3 lições que counter-strike, global offensive (CS-GO) tem a ensinar sobre segurança da informação

Salve pessoal,

Em virtude da pandemia, a steam liberou , gratuitamente, um dos seus maiores clássicos: O counter-strike.

Recebendo a informação do amigo Gustavo Magella, acabei por baixar o jogo e voltei a ter momentos divertidissimos, matando e morrendo, nesse jogo que conheço desde sua versão 1.0.

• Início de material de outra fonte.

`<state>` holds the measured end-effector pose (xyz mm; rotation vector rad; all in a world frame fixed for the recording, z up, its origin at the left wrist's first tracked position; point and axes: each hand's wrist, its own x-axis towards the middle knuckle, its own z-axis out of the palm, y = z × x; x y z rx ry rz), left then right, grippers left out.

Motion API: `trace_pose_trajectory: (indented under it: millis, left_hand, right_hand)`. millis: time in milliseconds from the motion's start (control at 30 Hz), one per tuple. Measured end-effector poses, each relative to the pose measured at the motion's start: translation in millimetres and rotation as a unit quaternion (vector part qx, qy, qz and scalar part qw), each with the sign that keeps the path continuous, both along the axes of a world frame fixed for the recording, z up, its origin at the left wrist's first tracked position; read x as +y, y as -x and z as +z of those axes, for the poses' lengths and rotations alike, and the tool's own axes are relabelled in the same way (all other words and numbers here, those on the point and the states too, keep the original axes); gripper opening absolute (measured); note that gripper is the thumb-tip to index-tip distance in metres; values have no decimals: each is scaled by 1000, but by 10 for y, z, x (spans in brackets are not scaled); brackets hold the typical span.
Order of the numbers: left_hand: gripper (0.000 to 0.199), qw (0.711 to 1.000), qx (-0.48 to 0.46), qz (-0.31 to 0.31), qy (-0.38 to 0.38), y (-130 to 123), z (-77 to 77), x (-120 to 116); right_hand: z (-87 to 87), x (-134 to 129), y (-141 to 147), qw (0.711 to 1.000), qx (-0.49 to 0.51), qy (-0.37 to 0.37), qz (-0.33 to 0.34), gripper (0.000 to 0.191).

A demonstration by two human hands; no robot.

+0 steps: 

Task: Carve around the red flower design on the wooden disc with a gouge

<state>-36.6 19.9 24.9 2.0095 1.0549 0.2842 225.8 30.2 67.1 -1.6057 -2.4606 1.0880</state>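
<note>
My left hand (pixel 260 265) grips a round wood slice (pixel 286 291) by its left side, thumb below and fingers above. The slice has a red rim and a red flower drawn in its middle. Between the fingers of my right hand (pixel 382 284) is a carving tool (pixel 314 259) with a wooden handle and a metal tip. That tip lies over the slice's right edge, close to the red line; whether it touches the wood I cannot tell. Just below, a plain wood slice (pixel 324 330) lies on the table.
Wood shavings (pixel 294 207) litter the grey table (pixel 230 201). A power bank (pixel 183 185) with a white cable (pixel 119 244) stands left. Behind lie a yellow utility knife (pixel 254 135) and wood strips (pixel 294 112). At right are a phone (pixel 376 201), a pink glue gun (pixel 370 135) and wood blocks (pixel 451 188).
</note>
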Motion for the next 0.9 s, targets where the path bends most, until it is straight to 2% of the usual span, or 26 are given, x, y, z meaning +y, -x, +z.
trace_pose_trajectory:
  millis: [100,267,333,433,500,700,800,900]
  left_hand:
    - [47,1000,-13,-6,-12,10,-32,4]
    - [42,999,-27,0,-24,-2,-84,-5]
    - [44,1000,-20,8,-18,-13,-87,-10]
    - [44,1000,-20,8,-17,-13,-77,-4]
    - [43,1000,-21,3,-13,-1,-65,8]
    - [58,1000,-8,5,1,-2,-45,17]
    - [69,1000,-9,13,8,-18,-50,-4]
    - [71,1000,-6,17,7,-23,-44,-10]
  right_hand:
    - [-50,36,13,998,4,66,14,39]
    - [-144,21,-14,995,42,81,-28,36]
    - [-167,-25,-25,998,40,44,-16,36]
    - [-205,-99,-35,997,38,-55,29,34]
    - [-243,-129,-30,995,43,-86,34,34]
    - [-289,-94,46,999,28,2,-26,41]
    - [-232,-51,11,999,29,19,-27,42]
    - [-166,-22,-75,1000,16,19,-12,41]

E onde, inclusive, fiz grandes amigos, fiz parte de clã, participei de campeonato e muito mais, com um time com media de idade na casa dos 30 anos, onde a maioria dos jogadores era abaixo dos 20.

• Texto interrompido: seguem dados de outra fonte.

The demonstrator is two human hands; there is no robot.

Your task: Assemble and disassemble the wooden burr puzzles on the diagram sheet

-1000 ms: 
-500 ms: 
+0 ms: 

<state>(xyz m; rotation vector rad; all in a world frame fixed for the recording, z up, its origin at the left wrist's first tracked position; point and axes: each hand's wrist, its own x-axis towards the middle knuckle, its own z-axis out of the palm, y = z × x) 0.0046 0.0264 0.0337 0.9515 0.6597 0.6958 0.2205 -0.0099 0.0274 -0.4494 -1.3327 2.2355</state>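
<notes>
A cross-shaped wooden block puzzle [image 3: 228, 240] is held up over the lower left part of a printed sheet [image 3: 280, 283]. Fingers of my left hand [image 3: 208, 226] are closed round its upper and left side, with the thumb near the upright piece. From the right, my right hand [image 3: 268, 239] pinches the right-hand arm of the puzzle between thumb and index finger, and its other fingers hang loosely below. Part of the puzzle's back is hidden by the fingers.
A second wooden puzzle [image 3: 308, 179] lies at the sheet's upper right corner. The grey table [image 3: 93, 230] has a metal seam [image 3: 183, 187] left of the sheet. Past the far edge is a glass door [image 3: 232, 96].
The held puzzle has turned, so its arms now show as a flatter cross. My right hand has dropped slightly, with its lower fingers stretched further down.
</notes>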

Como bom observador que sou, vi que a dinâmica do jogo, desde a última versão que joguei (1.6) mudou MUITO, bem como sua jogabilidade. Mas algumas coisas continuaram as mesmas.

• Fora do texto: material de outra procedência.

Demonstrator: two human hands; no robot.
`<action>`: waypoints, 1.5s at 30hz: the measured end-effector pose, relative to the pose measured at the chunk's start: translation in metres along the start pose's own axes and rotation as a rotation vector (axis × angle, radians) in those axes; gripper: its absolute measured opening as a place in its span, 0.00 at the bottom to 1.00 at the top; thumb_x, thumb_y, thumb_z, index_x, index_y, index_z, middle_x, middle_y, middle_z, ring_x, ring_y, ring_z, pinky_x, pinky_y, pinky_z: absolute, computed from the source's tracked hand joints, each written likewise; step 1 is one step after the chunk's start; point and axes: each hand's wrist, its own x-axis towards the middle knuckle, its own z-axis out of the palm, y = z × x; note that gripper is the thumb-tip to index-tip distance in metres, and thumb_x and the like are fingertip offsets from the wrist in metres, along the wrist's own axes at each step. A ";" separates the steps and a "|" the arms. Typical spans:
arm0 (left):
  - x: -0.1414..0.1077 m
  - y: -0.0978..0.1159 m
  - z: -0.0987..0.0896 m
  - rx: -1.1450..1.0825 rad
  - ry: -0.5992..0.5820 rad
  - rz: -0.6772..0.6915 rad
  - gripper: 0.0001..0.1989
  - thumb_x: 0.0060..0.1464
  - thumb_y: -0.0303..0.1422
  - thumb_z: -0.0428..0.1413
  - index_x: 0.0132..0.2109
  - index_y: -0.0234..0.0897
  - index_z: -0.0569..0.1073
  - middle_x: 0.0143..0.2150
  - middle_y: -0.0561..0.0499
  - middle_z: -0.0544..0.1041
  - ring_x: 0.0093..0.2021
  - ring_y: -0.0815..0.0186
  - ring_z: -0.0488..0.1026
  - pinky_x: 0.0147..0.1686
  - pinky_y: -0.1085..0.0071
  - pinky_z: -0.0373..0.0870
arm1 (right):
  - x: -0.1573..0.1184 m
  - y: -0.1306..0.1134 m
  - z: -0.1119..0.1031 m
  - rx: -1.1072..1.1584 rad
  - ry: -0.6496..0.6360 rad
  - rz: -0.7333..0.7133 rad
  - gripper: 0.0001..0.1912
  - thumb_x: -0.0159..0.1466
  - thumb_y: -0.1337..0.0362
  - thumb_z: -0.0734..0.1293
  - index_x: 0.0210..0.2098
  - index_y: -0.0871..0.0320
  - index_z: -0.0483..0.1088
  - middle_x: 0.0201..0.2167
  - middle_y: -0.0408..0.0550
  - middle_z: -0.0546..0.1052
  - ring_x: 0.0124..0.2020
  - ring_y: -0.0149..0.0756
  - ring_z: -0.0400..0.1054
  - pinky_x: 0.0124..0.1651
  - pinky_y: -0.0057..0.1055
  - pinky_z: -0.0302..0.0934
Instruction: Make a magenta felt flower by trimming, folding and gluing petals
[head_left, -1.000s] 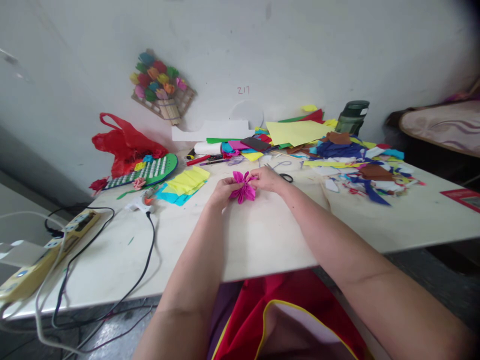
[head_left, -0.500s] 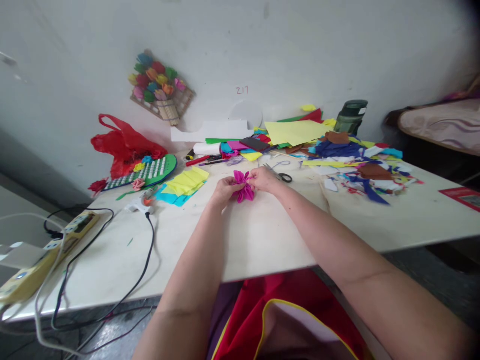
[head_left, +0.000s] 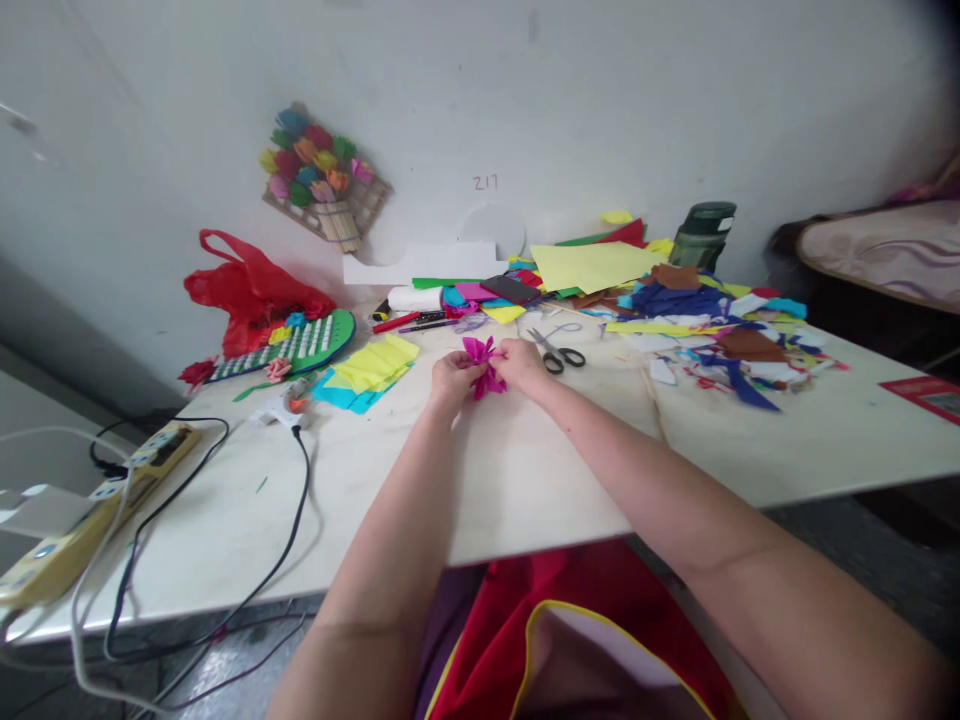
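Left hand point(head_left: 454, 380) and right hand point(head_left: 523, 365) pinch (2 arms point(head_left: 397, 510) outstretched).

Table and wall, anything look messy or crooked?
Coloured scraps lie untidily on the right of the table; a black cord dangles off its front edge; the flower decoration on the wall looks tilted. The pink flower the hands hold seems undamaged.

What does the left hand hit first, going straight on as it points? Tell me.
The left hand would first meet the magenta paper flower at its fingertips, then probably the right hand; depth is unclear here.
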 end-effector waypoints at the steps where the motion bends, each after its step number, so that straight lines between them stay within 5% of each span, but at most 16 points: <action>1: 0.000 0.001 -0.002 -0.029 -0.021 -0.005 0.17 0.28 0.27 0.67 0.31 0.32 0.74 0.25 0.52 0.76 0.25 0.69 0.71 0.30 0.71 0.67 | 0.000 0.000 -0.002 0.019 -0.021 -0.013 0.07 0.56 0.67 0.64 0.28 0.57 0.75 0.20 0.45 0.74 0.28 0.35 0.68 0.31 0.28 0.57; 6: -0.002 0.003 -0.009 -0.129 -0.104 -0.020 0.22 0.27 0.29 0.69 0.35 0.31 0.74 0.28 0.50 0.77 0.28 0.68 0.73 0.33 0.71 0.67 | 0.004 0.007 -0.021 0.155 -0.060 -0.008 0.11 0.56 0.60 0.63 0.22 0.58 0.71 0.19 0.44 0.73 0.26 0.34 0.66 0.29 0.29 0.53; 12: -0.003 0.002 -0.012 -0.118 -0.186 -0.060 0.22 0.29 0.32 0.70 0.35 0.33 0.74 0.28 0.51 0.76 0.27 0.68 0.73 0.31 0.72 0.66 | 0.019 0.028 -0.021 0.325 0.095 0.064 0.10 0.52 0.57 0.65 0.24 0.58 0.72 0.25 0.44 0.75 0.31 0.35 0.66 0.32 0.29 0.56; 17: -0.005 0.004 -0.010 -0.124 -0.206 -0.082 0.21 0.28 0.29 0.70 0.33 0.33 0.73 0.26 0.51 0.76 0.26 0.68 0.72 0.29 0.72 0.66 | 0.023 0.033 -0.015 0.526 -0.067 0.104 0.11 0.48 0.58 0.67 0.26 0.59 0.73 0.24 0.44 0.74 0.29 0.33 0.64 0.33 0.30 0.56; 24: -0.004 0.002 -0.010 -0.133 -0.236 -0.082 0.21 0.28 0.28 0.69 0.33 0.33 0.72 0.26 0.52 0.76 0.25 0.69 0.72 0.28 0.73 0.65 | 0.016 0.026 -0.015 0.564 -0.176 0.121 0.10 0.44 0.58 0.67 0.19 0.58 0.67 0.20 0.40 0.68 0.27 0.30 0.59 0.32 0.30 0.51; 45: -0.002 0.001 -0.012 -0.112 -0.248 -0.117 0.18 0.31 0.31 0.69 0.31 0.31 0.72 0.25 0.50 0.74 0.24 0.69 0.70 0.25 0.73 0.61 | 0.016 0.025 -0.008 0.667 -0.155 0.190 0.05 0.44 0.65 0.67 0.17 0.59 0.65 0.16 0.38 0.66 0.23 0.28 0.59 0.29 0.28 0.51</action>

E elas me fizeram refletir sobre o que um FPS (first-person shot) teria a ensinar sobre segurança da informação.

Abaixo vão meus pensamentos.

 

1 – Team play

Não importa o quão bom você seja. A menos que você tenha um time PÉSSIMO do outro lado, DIFICILMENTE você vencerá o jogo sozinho. Não importa se você é terrorista ou contra-terrorista. Se você não joga em equipe, a Vitória é um sonho distante. E assim é no universo de segurança da informação. Por melhor profissional que VOCÊ seja, sua equipe, sua empresa, seu negócio PRECISA trabalhar em conjunto. Não adianta ter o melhor UTM/NGFW do mundo, se seu usuário não foi treinado pra não clicar naquele e-mail suspeito. Ninguém vence essa batalha sozinho. Você também não irá.

 

2 – Os terroristas/atacantes SEMPRE estão em vantagem

Seja em mapas de desarmar bomba ou resgatar reféns, os terroristas estão em vantagem. No de resgate a vantagem é AINDA maior. Basta ficar esperando, bem posicionado, e dificilmente os contra terroristas conseguirão sucesso na missão. A menos, é claro, que você PLANEJE adequadamente seu ataque para impedir o sucesso dos terroristas. Há quem não concorde, claro, com essa minha visão. De maneira geral, penso que há mais vantagens em jogar como terrorista do que como contra-terrorista, do ponto de vista do jogo. Mas é apenas a minha opinião 😊.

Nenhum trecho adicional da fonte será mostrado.